= Richard Wooddeson =

British legal professional

Richard Wooddeson (1745–1822) was an English jurist, Vinerian Professor of English Law from 1777.

==Life==
He was born on 15 May 1745 at Kingston-on-Thames, where his father Richard Wooddeson (1704–1774) was a noted schoolmaster. Educated at his father's school, he matriculated at Pembroke College, Oxford, on 29 May 1759. He was elected to a demyship at Magdalen College in 1759, graduating B.A. on 28 January 1763, M.A. on 10 October 1765, and D.C.L. on 31 May 1777. In 1772 he exchanged his demyship for a fellowship, which he held till his death.
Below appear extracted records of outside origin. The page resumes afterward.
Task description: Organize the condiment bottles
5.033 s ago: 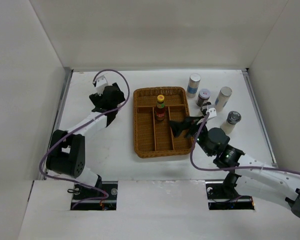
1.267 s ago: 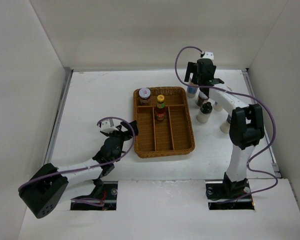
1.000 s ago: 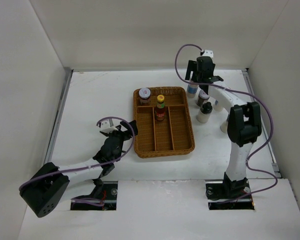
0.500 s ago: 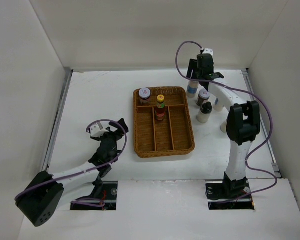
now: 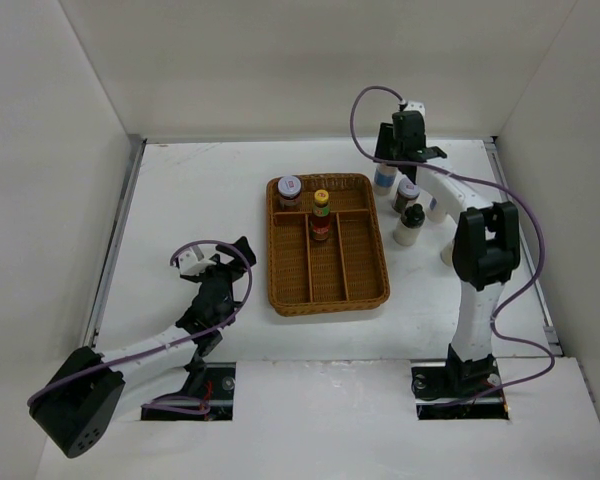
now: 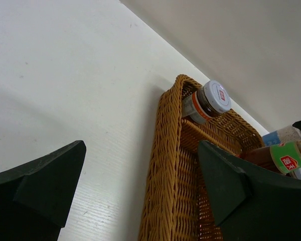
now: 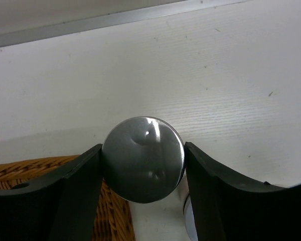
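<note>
- Two bottles stand in the tray [image 5: 273, 250]: a jar [image 5: 290, 187] in its back-left corner and a sauce bottle [image 5: 321, 214] near the middle.
- The right gripper [image 7: 143, 150] is clamped on a shaker [image 5: 384, 179] just right of the tray.
- The left gripper [image 6: 140, 150] is apart and holds nothing.
- The other bottles wait outside.

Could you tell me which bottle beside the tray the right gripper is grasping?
The blue-labelled white shaker farthest back: its silver lid sits pinched between the right gripper's fingers, while the others there stand free.
</note>
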You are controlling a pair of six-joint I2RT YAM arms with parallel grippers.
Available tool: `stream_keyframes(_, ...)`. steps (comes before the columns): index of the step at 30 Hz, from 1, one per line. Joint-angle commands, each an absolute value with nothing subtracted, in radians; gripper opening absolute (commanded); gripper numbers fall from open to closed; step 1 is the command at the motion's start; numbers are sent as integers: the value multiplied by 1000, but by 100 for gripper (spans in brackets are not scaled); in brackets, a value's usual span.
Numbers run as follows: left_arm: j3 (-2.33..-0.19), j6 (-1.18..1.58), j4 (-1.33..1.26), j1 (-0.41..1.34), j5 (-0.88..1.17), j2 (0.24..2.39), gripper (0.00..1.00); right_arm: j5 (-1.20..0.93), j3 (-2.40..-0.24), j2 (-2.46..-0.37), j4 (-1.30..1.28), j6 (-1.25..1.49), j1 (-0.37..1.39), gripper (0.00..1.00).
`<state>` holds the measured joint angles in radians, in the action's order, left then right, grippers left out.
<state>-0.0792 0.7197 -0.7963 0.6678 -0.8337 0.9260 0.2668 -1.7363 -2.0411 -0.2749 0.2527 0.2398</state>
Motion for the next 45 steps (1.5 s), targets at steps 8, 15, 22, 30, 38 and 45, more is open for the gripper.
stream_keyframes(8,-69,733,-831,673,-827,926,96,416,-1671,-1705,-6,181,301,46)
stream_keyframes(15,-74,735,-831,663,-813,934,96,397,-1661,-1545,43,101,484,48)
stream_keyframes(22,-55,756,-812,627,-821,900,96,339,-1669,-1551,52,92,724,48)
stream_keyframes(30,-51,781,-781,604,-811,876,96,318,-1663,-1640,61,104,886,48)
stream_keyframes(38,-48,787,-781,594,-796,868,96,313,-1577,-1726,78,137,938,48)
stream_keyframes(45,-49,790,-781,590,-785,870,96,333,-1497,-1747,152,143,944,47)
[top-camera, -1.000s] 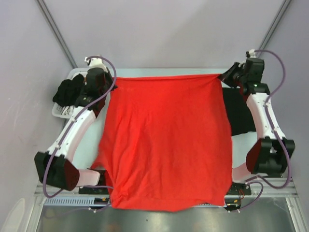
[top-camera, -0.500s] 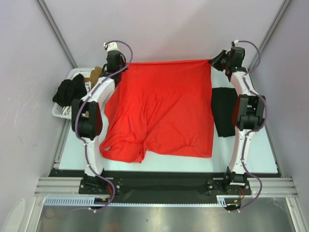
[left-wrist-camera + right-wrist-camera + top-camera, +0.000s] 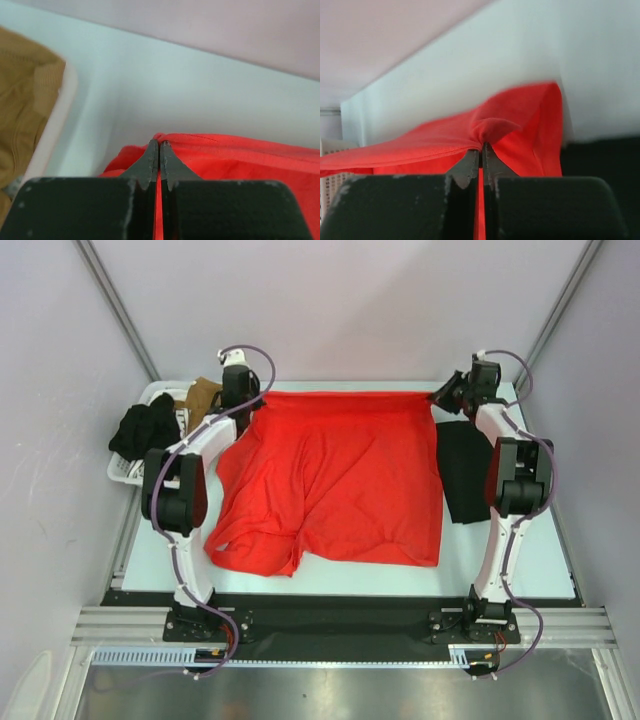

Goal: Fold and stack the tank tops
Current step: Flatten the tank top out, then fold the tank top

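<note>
Table (image 3: 530,550): whole red tank top (image 3: 340,480) overhead

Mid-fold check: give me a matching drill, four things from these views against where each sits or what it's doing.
1. red tank top
2. black tank top
3. white basket
4. left gripper

a. at the far-left corner of the table
b. shut on the red tank top's far corner
c. spread over the table's middle
d. lying flat, right of the red tank top

Pairs: 1-c, 2-d, 3-a, 4-b
</note>
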`<state>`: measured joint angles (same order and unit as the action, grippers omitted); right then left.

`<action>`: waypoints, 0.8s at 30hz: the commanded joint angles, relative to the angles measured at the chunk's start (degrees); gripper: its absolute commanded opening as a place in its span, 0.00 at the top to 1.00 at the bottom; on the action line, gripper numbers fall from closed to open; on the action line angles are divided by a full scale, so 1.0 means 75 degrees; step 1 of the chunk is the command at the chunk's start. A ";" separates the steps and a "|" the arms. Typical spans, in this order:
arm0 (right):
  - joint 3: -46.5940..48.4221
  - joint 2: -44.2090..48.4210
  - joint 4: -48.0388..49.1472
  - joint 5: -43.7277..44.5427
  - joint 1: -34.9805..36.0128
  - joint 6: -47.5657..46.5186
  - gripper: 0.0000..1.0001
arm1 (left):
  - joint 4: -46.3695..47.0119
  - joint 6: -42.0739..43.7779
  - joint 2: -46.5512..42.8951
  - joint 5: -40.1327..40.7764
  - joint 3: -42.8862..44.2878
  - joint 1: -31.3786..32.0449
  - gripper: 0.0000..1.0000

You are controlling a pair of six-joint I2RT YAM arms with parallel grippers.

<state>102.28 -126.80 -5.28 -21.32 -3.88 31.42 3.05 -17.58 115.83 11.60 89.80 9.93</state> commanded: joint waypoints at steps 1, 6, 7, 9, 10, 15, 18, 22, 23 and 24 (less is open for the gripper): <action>-0.1083 0.1202 0.0633 0.0112 0.0002 -0.0134 1.00 | 0.0426 -0.0362 -0.0854 -0.0292 -0.0779 -0.0059 1.00; -0.2792 0.2221 0.1184 0.0311 -0.0045 -0.0123 1.00 | 0.0320 -0.0270 -0.1416 -0.0270 -0.1729 0.0186 1.00; -0.2983 0.2363 0.1254 0.0381 -0.0045 -0.0123 1.00 | 0.0285 -0.0222 -0.1544 -0.0176 -0.2056 0.0222 1.00; -0.3451 0.2574 0.1208 0.0487 -0.0045 -0.0146 1.00 | 0.0134 -0.0163 -0.1861 0.0209 -0.2397 0.0339 1.00; -0.3604 0.2761 0.1208 0.0499 -0.0034 -0.0135 1.00 | 0.0098 -0.0163 -0.1978 0.0305 -0.2735 0.0363 1.00; -0.4577 0.3289 0.1301 0.0768 0.0072 -0.0064 1.00 | 0.0074 -0.0397 -0.2471 0.0458 -0.3663 0.0468 1.00; -0.5058 0.3512 0.1196 0.1085 0.0177 -0.0006 0.96 | 0.0097 -0.0502 -0.2542 0.0493 -0.4167 0.0620 0.88; -0.5784 0.3734 0.1476 0.1575 0.0248 0.0322 0.72 | 0.0331 -0.0749 -0.2751 0.0868 -0.4717 0.0901 0.58; -0.6122 0.3909 0.1558 0.1682 0.0236 0.0404 0.68 | 0.0436 -0.0772 -0.2869 0.1042 -0.4812 0.1018 0.36; -0.6334 0.4015 0.1652 0.1810 0.0224 0.0555 0.53 | 0.0484 -0.0947 -0.2997 0.1206 -0.5068 0.1089 0.26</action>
<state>58.28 -100.95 3.55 -12.36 -2.11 33.43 3.38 -21.69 98.59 16.34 54.61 16.23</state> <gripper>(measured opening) 0.379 0.658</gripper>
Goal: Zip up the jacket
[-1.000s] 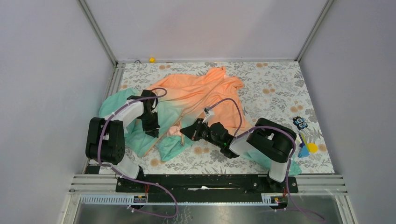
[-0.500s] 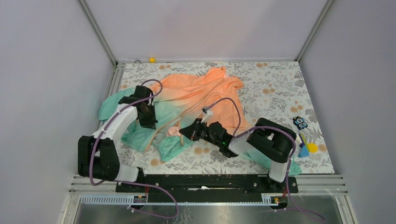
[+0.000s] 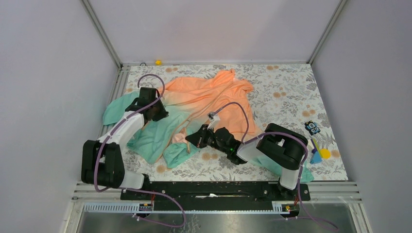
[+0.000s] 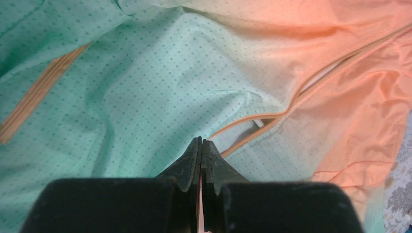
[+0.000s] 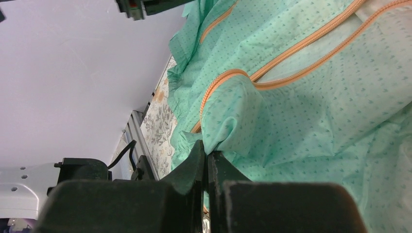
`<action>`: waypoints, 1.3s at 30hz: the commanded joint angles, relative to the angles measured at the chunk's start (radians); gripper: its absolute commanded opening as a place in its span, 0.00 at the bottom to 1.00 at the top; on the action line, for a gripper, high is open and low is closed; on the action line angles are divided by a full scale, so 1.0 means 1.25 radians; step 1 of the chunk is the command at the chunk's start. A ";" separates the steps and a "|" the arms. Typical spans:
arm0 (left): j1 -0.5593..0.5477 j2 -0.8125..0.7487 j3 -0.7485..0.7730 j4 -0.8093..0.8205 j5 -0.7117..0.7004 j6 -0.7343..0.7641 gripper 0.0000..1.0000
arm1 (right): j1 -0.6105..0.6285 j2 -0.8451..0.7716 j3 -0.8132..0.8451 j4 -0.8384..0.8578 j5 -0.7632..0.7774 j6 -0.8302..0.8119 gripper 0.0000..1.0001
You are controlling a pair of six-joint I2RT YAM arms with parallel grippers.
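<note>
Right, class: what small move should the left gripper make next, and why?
Probably a gentle pull away from the right gripper, to straighten the zipper. Both grippers are shut; the right pinches a teal fold of the jacket, and the zipper's orange edges lie parted and kinked just ahead of the left gripper. Whether the left holds fabric is unclear.

Bright, even, diffuse light; no glare. Soft shadows lie in the jacket [image 3: 209, 94] folds. Wrist views blur slightly near the bottom edge.
</note>
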 commanded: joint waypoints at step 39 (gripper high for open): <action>-0.092 0.104 0.127 -0.148 -0.071 -0.005 0.00 | 0.005 -0.025 0.017 0.007 0.023 -0.040 0.00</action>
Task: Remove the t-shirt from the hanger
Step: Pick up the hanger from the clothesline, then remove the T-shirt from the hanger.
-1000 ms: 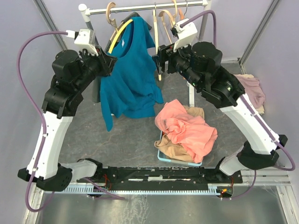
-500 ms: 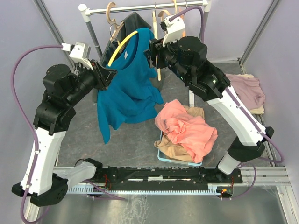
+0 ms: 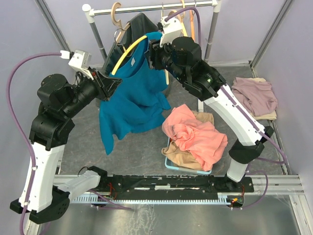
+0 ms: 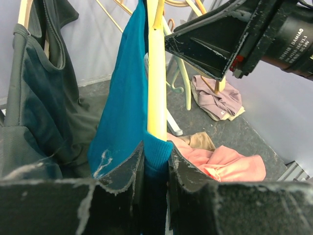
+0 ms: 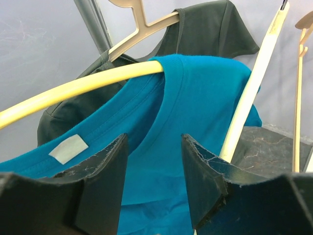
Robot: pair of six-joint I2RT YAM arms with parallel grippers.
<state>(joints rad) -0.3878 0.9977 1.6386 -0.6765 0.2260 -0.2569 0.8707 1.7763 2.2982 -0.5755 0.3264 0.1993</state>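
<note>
The teal t-shirt (image 3: 132,93) hangs just below the clothes rail (image 3: 146,8). It is draped over a yellow hanger (image 3: 128,48) that sits tilted, with one end high near the middle of the rail and the other end lower, out beneath the rail's left part. Whether the hanger's hook is on the rail cannot be told.

The left gripper (image 4: 155,156) is below the rail's left end. Its jaws are narrow and pinch a fold of the teal cloth at the hanger's lower end, and the yellow bar rises from just above the fingers.

The right gripper (image 5: 154,142) is close under the middle of the rail, by the hanger's upper end. Its jaws stand apart around nothing, with the shirt's collar and shoulder facing the gap. Contact with the cloth cannot be made out.

A dark t-shirt (image 3: 139,24) hangs from the rail on a wooden hanger (image 5: 142,22), directly behind the teal one.

Well below the rail, toward the arm bases, a basket (image 3: 182,169) holds a heaped coral garment (image 3: 195,134). A mauve garment (image 3: 254,95) lies on the floor below and to the right of the rail's right end.
</note>
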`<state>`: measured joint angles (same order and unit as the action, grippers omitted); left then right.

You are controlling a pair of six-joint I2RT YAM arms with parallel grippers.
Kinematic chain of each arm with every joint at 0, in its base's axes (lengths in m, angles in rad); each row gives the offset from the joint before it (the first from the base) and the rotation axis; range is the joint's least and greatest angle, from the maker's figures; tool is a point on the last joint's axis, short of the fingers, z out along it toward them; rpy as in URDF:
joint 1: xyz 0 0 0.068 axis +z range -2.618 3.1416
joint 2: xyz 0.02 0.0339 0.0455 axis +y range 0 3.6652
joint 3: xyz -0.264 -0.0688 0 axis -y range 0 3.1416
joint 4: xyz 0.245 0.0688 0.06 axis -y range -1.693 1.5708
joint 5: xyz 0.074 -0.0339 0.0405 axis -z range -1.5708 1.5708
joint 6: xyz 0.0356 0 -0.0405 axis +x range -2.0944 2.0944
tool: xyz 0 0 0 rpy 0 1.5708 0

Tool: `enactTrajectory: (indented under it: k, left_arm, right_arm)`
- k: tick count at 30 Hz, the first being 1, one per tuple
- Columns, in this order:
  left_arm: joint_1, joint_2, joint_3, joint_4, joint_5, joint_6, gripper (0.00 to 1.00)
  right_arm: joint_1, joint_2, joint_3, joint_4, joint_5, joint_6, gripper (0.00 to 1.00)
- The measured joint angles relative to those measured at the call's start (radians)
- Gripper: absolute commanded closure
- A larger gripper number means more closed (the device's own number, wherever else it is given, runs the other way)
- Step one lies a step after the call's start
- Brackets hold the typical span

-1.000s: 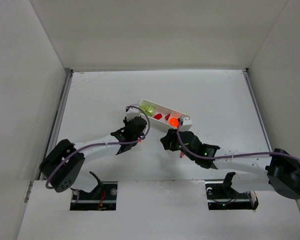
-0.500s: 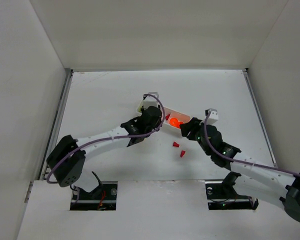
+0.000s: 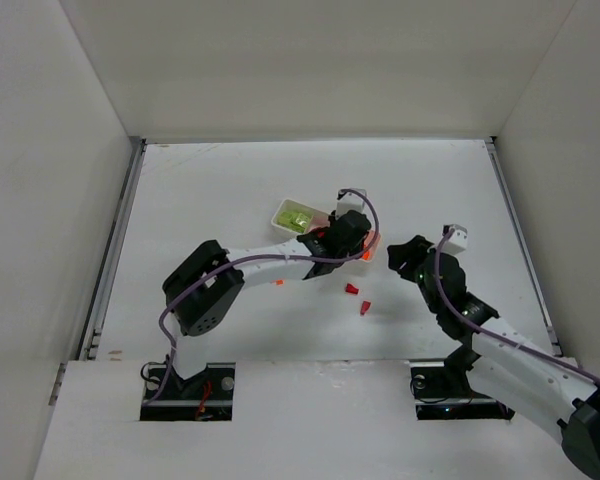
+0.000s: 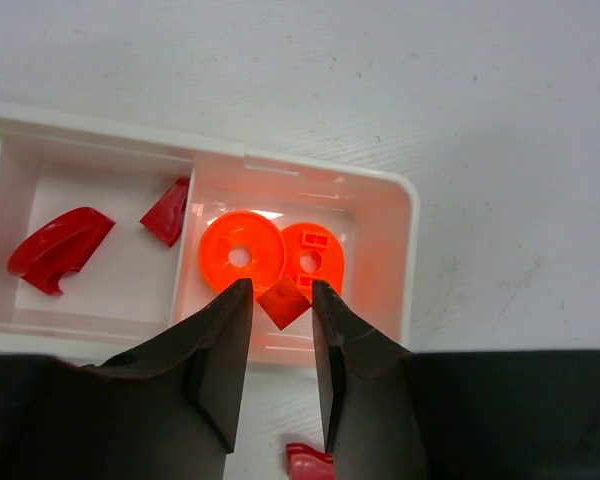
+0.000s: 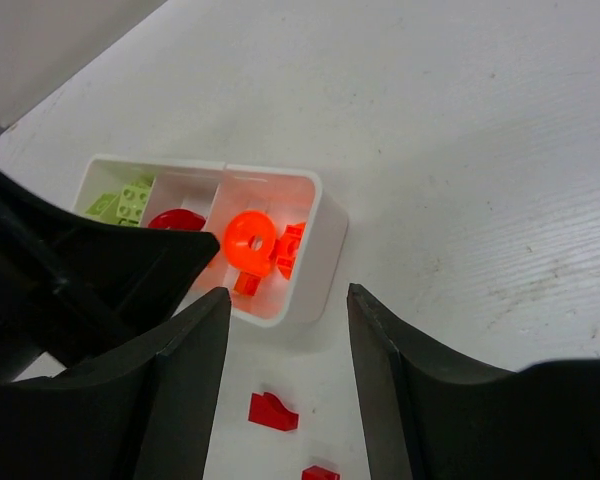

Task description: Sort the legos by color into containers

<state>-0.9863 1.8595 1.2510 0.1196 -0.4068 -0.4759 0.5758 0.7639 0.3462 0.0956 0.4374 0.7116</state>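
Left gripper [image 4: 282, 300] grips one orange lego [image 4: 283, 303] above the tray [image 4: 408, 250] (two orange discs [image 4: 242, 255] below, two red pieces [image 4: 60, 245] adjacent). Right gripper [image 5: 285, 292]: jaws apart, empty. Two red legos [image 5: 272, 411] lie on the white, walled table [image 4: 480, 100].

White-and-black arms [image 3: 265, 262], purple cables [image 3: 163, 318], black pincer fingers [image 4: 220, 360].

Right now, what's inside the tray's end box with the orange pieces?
Two round orange pieces, side by side, and a small orange square between the left arm's jaws. The jaws cover the near edge of the box, so anything there is hidden.
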Motion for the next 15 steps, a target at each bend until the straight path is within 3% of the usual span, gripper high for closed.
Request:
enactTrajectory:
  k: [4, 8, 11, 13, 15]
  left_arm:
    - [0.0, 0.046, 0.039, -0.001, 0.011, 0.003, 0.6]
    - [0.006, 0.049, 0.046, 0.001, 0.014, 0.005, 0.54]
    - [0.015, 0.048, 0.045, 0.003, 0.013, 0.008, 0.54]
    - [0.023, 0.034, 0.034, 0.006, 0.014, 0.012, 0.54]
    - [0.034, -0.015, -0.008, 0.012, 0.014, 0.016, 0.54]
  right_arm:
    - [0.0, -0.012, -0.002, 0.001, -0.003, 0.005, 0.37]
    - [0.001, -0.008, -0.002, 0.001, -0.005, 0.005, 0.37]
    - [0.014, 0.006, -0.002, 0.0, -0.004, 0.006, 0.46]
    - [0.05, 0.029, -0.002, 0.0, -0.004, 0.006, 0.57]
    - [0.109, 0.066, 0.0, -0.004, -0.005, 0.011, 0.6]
As a young man Wooddeson frequented Thomas Payne's house and literary circle at Mews Gate.

In 1766 Wooddeson was elected to a Vinerian scholarship in common law, and he was called to the bar in 1767 at the Middle Temple, who elected him a bencher in 1799. After acting for three years as deputy Vinerian professor, he was elected a Vinerian fellow in 1776, and served as proctor in the same year. On 4 March 1777 he was elected university lecturer on moral philosophy, and on 24 April, on the resignation of Robert Chambers, he was elected Vinerian professor, narrowly defeating Giles Rooke.

Wooddeson acted for many years as counsel to the university of Oxford and as a commissioner of bankrupts. In 1808 a fire broke out in his house in Chancery Lane and destroyed his library, mainly of legal works. He died, unmarried, on 29 October 1822 at his house in Boswell Court, Lincoln's Inn Fields, and was buried on 5 November in the benchers' vault in the Temple church. He left to the university, for the Clarendon Press, and to Magdalen College.

==Works==
Wooddeson published two main legal works. The first, which appeared in 1783, was Elements of Jurisprudence treated of in the preliminary Part of a Course of Lectures on the Laws of England (London; new edit. Dublin, 1792). The second, published in 1792 and 1793, was A Systematical View of the Laws of England (London, 3 vols.; Dublin, 1792–4, 3 vols.) Originally delivered as a series of Vinerian lectures commencing in Michaelmas term 1777, and extending over a course of years, the latter work was a contribution towards systematising English law. A second edition was edited by William Rosser Williams in 1839 (London; Philadelphia, 1842).

Wooddeson was the author also of A Brief Vindication of the Rights of the British Legislature, in Answer to some Positions advanced in a Pamphlet entitled "Thoughts on the English Government, Letter the Second", a reply to John Reeves, London, 1799. He also made research collections for a work on tithes; but in poor health he asked Samuel Toller to carry out the plan.